Volleyball settles into final week

The Eastern volleyball team will look to settle into a rhythm for the final week of the regular season.

The final stretch begins tonight at Lantz Arena against non-conference foe Western Illinois. The Westerwinds (4-15, 4-6 in the Mid-Continent Conference) have won two of their last five matches, the latest coming Saturday with a 3-0 win over Oakland.

Western will run a 6-2 offense with juniors Brenna Harper and Erin Walker shifting throughout the match at setter.

The Westerwinds also have a pair of strong hitters. Seniors Sallie Bowles and Amber King provide most of Western’s offense. King, a middle blocker, leads the team with 2.94 kills per game, while Bowles, an outside hitter, has 2.36 kills per game. King also leads the team in blocking with .98 blocks per game.

“They can hit the ball very hard on the outside,” Panther head coach Brenda Winkeler said.

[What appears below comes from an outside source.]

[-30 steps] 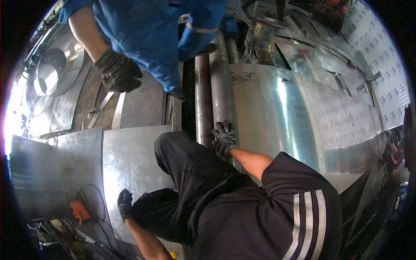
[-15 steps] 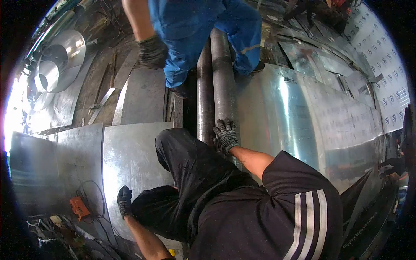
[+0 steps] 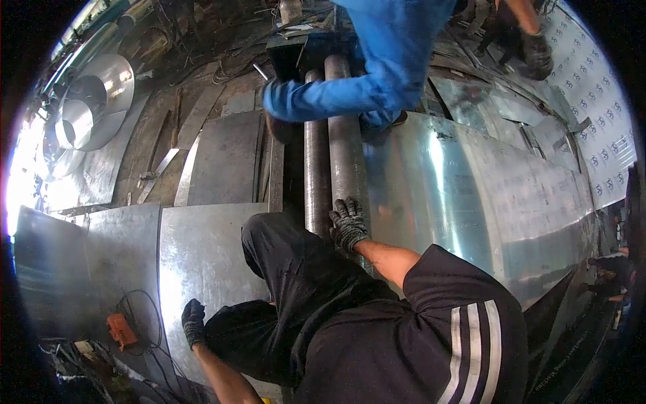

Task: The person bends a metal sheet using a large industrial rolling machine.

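My right hand (image 3: 348,225), in a grey-black knit glove, lies with fingers spread on the right-hand metal roller (image 3: 346,155). Close beside it runs a second, darker roller (image 3: 317,161). A large shiny metal sheet (image 3: 431,195) extends rightward from the rollers, its surface curved and reflecting light. At lower left, my gloved left hand (image 3: 193,323) is beside my bent knee, over a flat metal sheet (image 3: 208,242). Its fingers look curled together, with nothing visible in them.
A person in blue trousers (image 3: 397,60) straddles the rollers' far end, one gloved hand (image 3: 536,55) at upper right. An orange box with cables (image 3: 122,330) lies at lower left. Rolled metal pieces (image 3: 101,101) stand at far left, and a printed white sheet (image 3: 592,108) at right.
The person in blue has shifted right and raised a leg across the rollers, uncovering their far ends. My hands keep nearly the same places; the view has tilted slightly.
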A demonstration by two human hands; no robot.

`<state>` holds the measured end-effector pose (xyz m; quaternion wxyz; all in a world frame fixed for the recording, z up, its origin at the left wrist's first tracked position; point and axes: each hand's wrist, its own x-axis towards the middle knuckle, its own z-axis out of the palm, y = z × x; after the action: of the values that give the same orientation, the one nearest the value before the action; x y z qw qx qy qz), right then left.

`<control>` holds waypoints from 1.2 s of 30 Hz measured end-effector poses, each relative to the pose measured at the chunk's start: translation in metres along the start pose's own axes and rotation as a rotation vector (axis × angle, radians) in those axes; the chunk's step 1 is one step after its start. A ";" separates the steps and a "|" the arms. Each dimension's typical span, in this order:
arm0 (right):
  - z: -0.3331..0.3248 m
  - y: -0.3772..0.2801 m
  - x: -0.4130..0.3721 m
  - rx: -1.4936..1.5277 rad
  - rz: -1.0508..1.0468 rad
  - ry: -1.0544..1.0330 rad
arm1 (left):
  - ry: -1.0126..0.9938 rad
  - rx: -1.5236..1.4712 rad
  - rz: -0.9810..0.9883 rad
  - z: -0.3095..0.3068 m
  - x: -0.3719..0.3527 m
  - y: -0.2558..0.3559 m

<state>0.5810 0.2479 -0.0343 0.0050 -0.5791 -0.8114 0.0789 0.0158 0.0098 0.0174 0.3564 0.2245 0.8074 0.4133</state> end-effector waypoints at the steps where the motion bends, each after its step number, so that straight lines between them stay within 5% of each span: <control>1: 0.001 0.001 0.000 0.001 0.002 -0.002 | -0.006 -0.020 0.010 0.001 0.001 -0.001; 8: -0.006 0.000 -0.001 0.091 0.007 -0.053 | -0.018 0.013 0.050 0.000 -0.003 0.001; 12: 0.061 0.014 0.014 0.075 0.040 0.063 | -0.055 0.024 -0.008 -0.008 0.011 -0.010; 14: 0.053 0.014 0.014 0.139 0.080 0.137 | -0.056 -0.002 -0.010 -0.007 0.013 -0.013; 17: -0.011 -0.001 0.001 0.032 0.020 -0.097 | -0.075 0.016 0.041 -0.008 0.009 -0.012; 36: -0.007 -0.002 0.000 0.077 0.036 -0.029 | -0.053 0.050 0.016 -0.006 0.009 -0.008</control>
<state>0.5798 0.2478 -0.0274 0.0141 -0.5918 -0.7972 0.1184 0.0051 0.0082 0.0100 0.3684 0.2506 0.8059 0.3899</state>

“But they’ve only got a couple of players that we can try to stop instead of having four or five, which is what we’ve seen from some teams recently.”

Western will thrive on a strong blocking attack. The Westerwinds out-blocked Oakland by a sizeable margin and had 11 blocks in their latest win. Eastern (16-7, 10-3 in OVC) will look to stop Western from doing the same thing.

“We’re looking to get back on track,” Winkeler said. “We’re looking for a balanced offense again; this team does the best when we have that. We want to dig as many balls as we can. That really can’t hurt us.”

The Panthers play host to Tennessee Tech (6-15, 2-12) on Friday, Tennessee State (4-19, 0-13) on Saturday and Austin Peay State (14-10, 7-6) on Sunday for their final three matches of the season. Eastern is one match behind first-place Tennessee-Martin in the conference standings.

If the Panthers win out the rest of their matches and Tennessee-Martin loses one match, the Skyhawks win by tiebreaker – head-to-head competition. Martin won in three games at Lantz Arena in October, but lost to the Panthers in five earlier in the season.

The Skyhawks (22-7, 12-2) have Austin Peay and Tennessee State left on their schedule.

If the Panthers win all of their conference matches this week, they clinch second place in the conference, which gives them the No. 2 seed in the league tourney.

“You have to look at things in a positive aspect,” Winkeler said.

“The No. 1 seed isn’t always a good thing – you might come into the tournament with too high of hopes. Besides, the No. 2 seed still gets a bye.”